Même pas de « commandant ». Trop excédée. Ni de préliminaires, de politesses inutiles. La divisionnaire Michard ne sait plus par où commencer, trop à dire. Alors, vieux réflexe :

— Vous allez devoir rendre des comptes…

La hiérarchie sert toujours de recours aux êtres sans imagination.

— Vous avez parlé au juge d’une « opération ciblée », vous me vendez votre sauce avec « trois cibles » et vous ratissez cinq arrondissements, vous vous foutez de ma gueule ?

Camille ouvre la bouche. Comme si elle le voyait, elle lui coupe la parole aussitôt :

— De toute manière, vous pouvez arrêter votre démonstration de force, commandant, c’est devenu inutile.

Raté. Camille ferme les yeux. Il a entamé une course de vitesse et il vient de se faire doubler à quelques mètres du poteau.

Louis, à côté, regarde alentour en plissant les lèvres. Lui aussi a compris. Camille, d’un doigt, lui confirme que l’affaire est dans le lac, de la main il lui fait signe de congédier tout le monde, Louis compose aussitôt les numéros sur son portable. Le seul visage du commandant Verhœven suffit à comprendre. Près de lui, les collègues baissent la tête, faussement déçus, on va se faire engueuler mais on s’est quand même bien marrés, certains, en partant vers leur voiture, lui adressent un signe de connivence, Camille leur répond d’un geste vaguement fataliste.

La commissaire divisionnaire lui laisse le temps de digérer l’information mais ce silence n’est qu’une pause théâtrale, insidieuse, saturée de sous-entendus.

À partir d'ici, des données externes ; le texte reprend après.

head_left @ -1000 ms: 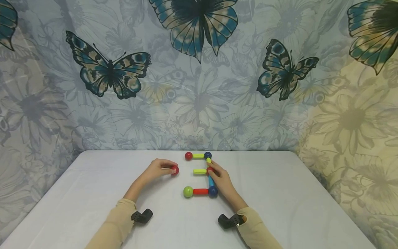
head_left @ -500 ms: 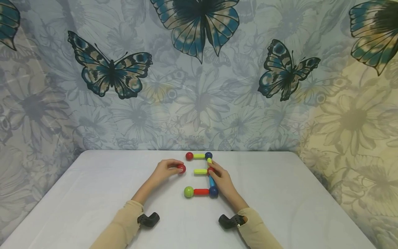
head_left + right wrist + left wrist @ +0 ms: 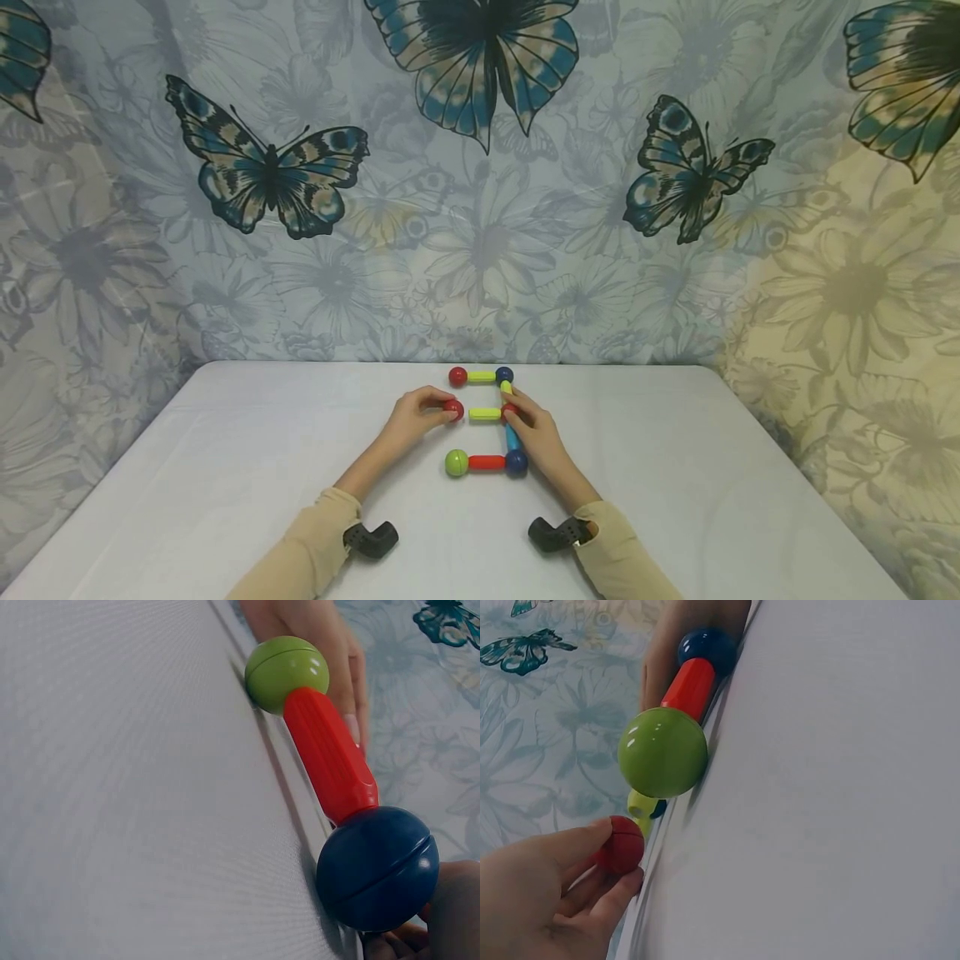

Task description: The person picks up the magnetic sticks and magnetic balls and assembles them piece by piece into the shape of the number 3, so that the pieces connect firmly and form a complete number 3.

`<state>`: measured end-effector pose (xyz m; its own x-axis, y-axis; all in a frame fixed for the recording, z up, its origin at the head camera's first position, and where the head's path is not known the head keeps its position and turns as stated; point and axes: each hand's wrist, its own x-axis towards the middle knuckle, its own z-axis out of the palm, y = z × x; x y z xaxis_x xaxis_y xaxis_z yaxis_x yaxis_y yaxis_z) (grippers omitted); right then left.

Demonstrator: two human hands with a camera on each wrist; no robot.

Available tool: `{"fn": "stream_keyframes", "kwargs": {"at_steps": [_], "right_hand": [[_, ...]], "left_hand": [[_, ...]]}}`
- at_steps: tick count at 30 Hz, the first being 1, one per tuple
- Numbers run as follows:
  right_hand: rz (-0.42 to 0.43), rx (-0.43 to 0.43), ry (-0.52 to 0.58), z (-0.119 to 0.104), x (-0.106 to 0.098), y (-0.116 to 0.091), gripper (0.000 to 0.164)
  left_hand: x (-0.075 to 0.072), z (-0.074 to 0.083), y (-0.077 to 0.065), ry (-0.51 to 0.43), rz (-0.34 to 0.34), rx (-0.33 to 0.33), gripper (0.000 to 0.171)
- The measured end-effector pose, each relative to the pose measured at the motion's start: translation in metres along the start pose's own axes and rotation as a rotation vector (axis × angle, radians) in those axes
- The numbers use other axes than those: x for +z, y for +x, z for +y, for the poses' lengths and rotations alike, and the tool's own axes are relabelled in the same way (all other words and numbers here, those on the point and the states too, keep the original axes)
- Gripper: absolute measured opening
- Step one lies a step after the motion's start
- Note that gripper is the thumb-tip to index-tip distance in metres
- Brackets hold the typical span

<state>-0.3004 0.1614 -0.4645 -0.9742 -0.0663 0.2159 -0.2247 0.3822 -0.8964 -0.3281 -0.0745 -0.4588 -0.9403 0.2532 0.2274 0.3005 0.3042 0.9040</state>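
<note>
My left hand (image 3: 414,418) pinches a loose red ball (image 3: 624,847) between thumb and fingers, just left of the free end of the middle yellow-green stick (image 3: 483,414). My right hand (image 3: 538,429) holds the joined ball-and-stick figure at its middle red ball (image 3: 508,412), partly hidden by the fingers. Below that, a light blue stick (image 3: 512,437) leads to a dark blue ball (image 3: 379,868), from which a red stick (image 3: 330,756) runs left to a green ball (image 3: 662,753). The far arm has a dark blue ball (image 3: 505,376), a yellow-green stick (image 3: 481,377) and a red ball (image 3: 457,377).
The figure lies on a white table (image 3: 637,467), near its far edge. Behind it hangs a floral cloth (image 3: 487,250) with butterflies. A black wrist camera (image 3: 372,540) sits on the left wrist, another black camera (image 3: 555,534) on the right.
My left hand has carried the red ball to the right, closer to the middle stick's free end. My right hand keeps its hold on the figure.
</note>
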Motion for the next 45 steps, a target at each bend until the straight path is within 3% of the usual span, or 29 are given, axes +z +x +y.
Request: {"fn": "stream_keyframes", "kwargs": {"at_steps": [13,45], "right_hand": [[-0.011,0.022,0.004,-0.0001,-0.0002,0.0009,0.038],[-0.008,0.038,-0.012,-0.0011,0.0001,0.0005,0.039]], "left_hand": [[0.0082,-0.0021,-0.0017,0.006,-0.012,0.034,0.024],[0.0107,0.0008,-0.0040,0.001,-0.014,0.019,0.026]]}}
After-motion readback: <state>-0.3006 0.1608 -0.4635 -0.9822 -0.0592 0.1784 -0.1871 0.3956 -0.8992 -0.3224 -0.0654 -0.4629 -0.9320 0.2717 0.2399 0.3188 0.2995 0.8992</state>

Anne est de nouveau devant le miroir lorsque l’infirmière fait son entrée. La plus âgée, Florence. Enfin, plus âgée… Elle est sans doute plus jeune qu’Anne, moins de quarante ans, mais elle voudrait tellement en faire dix de moins que ça la vieillit.

— Tout va bien ?

Leurs regards se croisent dans la glace. En notant l’heure sur la tablette fixée au pied du lit, l’infirmière lui sourit. Même avec ces lèvres-là, je n’aurai plus jamais ce sourire, se dit Anne.